Atlanta R&B singer India Arie told Don Lemon on CNN Monday night that she was cool with Joe Rogan’s apology regarding his regular use of a racial slur on his podcast over the years.

She pulled her music off Spotify last week, joining artists like Joni Mitchell and Neil Young.

Arie last week fed the flames of the controversy by posting a video compilation of Rogan using the word over 12 years of his popular podcast. Rogan apologized on Sunday. Though he said the bits were “taken out of context,” he noted that “it looks [expletive] horrible. Even to me.”

She told Lemon she has known about Rogan’s “insensitive comments around race before because I’m a podcast listener. I’ve heard many episodes of his podcast. When I learned about his language, I just tuned out on my own.”

But when Spotify spent $100 million to bring Rogan onto the service, Arie got upset because she believes Spotify and other streaming services vastly underpay songwriters and musicians.

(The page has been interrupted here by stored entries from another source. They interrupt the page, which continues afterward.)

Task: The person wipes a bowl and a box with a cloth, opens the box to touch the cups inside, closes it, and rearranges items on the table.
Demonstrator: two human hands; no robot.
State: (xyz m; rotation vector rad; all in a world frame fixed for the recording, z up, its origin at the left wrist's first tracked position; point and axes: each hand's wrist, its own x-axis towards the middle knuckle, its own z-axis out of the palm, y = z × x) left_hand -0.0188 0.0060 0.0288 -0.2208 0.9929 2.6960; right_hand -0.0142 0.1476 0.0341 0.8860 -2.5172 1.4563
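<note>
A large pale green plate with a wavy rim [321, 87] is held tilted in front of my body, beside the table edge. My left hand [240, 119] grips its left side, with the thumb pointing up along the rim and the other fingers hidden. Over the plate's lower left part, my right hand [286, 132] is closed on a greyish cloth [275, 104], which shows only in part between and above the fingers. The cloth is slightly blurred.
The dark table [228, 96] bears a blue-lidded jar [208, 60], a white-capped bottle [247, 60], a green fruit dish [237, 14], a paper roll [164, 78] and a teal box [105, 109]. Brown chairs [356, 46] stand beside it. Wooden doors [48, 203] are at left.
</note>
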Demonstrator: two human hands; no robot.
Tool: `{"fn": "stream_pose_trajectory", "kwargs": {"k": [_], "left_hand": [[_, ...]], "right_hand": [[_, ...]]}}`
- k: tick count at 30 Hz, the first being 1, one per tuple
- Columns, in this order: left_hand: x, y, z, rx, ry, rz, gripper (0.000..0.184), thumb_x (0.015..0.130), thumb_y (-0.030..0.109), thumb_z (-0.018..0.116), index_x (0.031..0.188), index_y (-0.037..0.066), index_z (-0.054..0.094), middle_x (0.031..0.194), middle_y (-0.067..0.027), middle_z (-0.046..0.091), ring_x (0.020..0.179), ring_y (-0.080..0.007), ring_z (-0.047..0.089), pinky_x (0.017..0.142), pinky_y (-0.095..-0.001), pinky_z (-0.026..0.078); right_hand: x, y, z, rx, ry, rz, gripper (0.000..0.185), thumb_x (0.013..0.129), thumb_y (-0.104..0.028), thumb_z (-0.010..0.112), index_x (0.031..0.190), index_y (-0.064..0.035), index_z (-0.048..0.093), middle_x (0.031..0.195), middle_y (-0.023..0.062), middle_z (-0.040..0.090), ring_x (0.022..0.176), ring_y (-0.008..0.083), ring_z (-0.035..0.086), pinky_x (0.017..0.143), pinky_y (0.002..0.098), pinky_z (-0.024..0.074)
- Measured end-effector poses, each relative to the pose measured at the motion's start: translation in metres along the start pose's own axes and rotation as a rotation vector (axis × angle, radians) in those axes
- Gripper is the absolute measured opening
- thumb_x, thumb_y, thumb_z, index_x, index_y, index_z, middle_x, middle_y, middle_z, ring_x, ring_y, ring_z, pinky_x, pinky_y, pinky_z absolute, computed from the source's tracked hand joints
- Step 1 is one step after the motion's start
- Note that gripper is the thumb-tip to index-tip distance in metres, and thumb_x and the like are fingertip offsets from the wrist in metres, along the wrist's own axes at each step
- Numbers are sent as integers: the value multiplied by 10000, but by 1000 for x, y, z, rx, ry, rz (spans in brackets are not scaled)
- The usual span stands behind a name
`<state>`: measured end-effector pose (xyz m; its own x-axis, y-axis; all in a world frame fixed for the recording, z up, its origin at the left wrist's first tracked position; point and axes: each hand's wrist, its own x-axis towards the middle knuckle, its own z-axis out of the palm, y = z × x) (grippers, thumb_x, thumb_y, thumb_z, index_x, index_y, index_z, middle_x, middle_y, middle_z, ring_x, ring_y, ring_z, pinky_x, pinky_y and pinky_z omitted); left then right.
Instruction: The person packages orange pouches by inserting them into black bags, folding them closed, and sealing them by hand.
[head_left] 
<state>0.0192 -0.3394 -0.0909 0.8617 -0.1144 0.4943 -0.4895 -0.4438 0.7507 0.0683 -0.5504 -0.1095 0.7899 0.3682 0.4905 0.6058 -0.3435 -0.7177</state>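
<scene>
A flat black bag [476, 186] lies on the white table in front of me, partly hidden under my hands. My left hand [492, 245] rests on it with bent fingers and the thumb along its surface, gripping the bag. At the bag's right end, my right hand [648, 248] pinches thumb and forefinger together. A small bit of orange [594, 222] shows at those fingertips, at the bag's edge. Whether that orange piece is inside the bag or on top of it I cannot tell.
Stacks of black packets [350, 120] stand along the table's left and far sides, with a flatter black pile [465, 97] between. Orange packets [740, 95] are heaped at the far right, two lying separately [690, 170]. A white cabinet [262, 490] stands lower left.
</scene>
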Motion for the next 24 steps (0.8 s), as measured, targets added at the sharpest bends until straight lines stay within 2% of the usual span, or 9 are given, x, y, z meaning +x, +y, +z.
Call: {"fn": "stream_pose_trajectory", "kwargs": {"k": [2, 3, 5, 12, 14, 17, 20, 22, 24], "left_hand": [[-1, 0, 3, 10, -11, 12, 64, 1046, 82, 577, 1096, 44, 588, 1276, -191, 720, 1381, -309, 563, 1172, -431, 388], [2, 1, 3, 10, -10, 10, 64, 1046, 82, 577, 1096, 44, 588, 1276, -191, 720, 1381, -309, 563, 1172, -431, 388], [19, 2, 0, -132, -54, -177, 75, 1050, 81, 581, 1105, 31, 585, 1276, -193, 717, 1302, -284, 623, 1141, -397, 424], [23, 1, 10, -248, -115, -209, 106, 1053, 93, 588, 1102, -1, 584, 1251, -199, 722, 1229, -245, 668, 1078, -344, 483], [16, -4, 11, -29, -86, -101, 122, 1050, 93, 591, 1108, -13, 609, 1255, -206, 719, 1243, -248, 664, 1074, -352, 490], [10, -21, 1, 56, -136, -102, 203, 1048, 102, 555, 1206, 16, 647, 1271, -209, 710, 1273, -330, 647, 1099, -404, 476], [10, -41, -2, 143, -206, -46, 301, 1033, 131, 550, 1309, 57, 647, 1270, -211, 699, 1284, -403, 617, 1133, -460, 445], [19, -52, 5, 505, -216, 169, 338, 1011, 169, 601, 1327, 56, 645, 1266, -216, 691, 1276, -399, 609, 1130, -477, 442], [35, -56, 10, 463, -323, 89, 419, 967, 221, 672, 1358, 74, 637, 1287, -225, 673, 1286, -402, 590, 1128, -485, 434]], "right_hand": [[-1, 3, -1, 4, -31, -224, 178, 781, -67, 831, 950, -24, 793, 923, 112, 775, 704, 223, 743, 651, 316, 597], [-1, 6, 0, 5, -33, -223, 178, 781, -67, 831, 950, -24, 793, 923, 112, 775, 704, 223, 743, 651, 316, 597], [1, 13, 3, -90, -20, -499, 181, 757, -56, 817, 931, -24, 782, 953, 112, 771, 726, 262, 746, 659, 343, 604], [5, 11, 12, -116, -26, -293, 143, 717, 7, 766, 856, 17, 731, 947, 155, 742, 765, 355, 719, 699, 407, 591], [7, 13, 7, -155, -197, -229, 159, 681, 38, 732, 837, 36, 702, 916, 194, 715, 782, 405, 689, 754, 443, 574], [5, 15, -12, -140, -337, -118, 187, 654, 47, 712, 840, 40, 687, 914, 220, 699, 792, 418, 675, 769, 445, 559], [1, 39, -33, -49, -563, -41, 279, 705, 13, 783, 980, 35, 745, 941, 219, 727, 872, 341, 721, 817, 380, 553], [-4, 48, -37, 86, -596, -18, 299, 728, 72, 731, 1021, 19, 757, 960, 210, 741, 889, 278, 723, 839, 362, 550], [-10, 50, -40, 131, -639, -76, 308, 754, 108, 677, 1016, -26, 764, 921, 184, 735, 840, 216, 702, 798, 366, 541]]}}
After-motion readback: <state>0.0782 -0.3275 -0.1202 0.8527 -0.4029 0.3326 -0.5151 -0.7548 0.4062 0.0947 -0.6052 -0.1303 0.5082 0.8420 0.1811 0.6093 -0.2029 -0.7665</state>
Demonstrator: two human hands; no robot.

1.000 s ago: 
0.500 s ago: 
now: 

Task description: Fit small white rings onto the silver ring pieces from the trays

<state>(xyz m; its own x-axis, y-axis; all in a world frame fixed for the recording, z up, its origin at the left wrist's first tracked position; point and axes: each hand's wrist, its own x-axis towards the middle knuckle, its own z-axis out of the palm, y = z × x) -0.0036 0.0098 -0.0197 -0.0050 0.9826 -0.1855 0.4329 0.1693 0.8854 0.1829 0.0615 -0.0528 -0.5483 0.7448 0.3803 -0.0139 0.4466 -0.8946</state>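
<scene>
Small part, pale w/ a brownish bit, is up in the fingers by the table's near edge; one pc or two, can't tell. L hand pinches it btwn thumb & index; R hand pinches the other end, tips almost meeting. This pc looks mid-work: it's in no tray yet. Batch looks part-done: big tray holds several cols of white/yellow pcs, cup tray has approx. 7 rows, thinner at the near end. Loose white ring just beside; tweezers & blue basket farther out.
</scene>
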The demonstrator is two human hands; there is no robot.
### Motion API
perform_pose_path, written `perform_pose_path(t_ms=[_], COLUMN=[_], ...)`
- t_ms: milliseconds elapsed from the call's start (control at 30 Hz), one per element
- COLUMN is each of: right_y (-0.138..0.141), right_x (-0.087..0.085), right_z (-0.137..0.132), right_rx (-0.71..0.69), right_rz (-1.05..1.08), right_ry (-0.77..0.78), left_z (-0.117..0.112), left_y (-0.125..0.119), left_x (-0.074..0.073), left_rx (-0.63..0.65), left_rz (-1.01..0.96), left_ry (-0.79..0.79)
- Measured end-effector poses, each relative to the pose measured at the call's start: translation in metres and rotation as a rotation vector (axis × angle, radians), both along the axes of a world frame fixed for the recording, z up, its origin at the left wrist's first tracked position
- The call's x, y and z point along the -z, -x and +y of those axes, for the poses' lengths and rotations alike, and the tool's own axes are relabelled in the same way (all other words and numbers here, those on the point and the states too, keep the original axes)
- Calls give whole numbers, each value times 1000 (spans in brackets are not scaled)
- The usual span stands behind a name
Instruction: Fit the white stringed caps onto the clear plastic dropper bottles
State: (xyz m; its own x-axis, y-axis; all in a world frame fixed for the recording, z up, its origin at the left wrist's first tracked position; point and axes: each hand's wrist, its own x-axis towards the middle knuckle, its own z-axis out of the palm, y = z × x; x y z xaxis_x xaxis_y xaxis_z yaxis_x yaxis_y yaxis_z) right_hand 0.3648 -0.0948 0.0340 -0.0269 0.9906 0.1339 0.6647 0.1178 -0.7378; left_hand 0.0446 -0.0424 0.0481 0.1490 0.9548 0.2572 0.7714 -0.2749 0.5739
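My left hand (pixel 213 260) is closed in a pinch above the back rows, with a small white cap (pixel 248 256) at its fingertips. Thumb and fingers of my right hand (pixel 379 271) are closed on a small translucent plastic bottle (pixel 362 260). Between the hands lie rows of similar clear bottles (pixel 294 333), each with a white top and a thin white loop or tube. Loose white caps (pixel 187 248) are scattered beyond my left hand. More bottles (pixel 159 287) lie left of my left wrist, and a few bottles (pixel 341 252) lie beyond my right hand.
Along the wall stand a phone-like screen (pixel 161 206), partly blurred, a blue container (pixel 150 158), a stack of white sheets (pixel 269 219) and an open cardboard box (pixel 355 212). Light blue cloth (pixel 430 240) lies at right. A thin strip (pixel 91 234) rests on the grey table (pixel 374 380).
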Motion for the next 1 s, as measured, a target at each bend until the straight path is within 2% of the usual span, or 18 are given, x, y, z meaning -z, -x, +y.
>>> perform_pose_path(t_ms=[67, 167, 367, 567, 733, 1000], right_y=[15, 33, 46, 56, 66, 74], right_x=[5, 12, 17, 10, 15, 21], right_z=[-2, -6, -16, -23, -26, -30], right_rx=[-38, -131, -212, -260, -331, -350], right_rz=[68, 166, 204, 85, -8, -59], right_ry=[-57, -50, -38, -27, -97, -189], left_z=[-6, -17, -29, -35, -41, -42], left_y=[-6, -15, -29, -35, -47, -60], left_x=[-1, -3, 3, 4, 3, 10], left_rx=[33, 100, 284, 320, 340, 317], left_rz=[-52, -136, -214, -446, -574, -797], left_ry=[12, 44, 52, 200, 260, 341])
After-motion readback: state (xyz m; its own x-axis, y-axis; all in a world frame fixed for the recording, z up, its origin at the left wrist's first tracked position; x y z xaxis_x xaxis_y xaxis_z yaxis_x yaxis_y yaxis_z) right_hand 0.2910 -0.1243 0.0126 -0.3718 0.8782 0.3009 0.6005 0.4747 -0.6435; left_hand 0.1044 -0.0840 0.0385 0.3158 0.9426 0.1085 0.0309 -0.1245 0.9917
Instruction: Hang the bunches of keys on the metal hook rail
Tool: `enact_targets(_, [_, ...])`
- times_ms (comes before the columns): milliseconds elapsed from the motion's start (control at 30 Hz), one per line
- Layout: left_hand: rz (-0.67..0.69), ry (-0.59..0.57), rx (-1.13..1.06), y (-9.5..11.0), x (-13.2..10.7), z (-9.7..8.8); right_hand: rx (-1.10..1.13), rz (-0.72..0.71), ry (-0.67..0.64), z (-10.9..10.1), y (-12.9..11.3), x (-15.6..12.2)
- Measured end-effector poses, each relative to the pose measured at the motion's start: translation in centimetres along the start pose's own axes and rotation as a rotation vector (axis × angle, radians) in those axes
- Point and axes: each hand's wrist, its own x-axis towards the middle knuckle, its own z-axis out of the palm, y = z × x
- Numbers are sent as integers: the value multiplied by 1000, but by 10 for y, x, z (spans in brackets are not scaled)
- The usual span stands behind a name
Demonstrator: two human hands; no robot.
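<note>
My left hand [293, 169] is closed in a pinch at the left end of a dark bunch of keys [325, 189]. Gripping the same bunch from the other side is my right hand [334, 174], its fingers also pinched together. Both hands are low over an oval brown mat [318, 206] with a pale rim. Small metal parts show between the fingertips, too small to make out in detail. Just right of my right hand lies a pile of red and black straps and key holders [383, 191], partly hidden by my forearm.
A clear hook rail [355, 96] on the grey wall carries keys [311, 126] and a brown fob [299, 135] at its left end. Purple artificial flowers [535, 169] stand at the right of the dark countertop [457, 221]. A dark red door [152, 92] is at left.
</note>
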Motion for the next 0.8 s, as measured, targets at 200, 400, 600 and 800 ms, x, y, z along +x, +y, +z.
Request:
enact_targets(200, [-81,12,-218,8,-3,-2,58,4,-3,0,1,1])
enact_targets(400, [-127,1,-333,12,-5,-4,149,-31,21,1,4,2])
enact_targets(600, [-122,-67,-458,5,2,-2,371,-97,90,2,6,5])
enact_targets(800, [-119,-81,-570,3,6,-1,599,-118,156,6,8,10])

“Many people find it offensive,” she said, that Rogan is being compensated so much while “the vast majority of working artists are paid so low” by streaming services.

Lemon asked if she would feel more positively toward Rogan if he actively advocated for musicians to get better pay on streaming apps.

“It would be a beautiful thing,” she said. “I don’t expect that fully but I have to say, I did think he did a fine job with his apology. He said a lot of things I would want someone to say.”

Rogan said Sunday on Instagram that “I know that to most people, there is no context where a white person is ever allowed to say that word, never mind publicly on a podcast, and I agree with that now. I haven’t said it in years. Instead of saying ‘the N-word,’ I would just say the word. I thought as long as it was in context, people would understand what I was doing.”

Rogan, a stand-up comic, said he would use the word while discussing how comics in the 1960s and 1970s like Lenny Bruce and Paul Mooney would say it.

“It’s a very unusual word, but it’s not my word to use,” Rogan said.. “I never used it to be racist, because I’m not racist, but whenever you’re in a situation where you have to say ‘I’m not racist,’ you’ve (expletive) up, and I clearly have (expletive) up.”

Arie said she doesn’t think Rogan is racist, just “insensitive” for using the word in the past.

Despite Rogan’s apology, she didn’t address with Lemon what circumstances might reverse her decision to take her music off Spotify.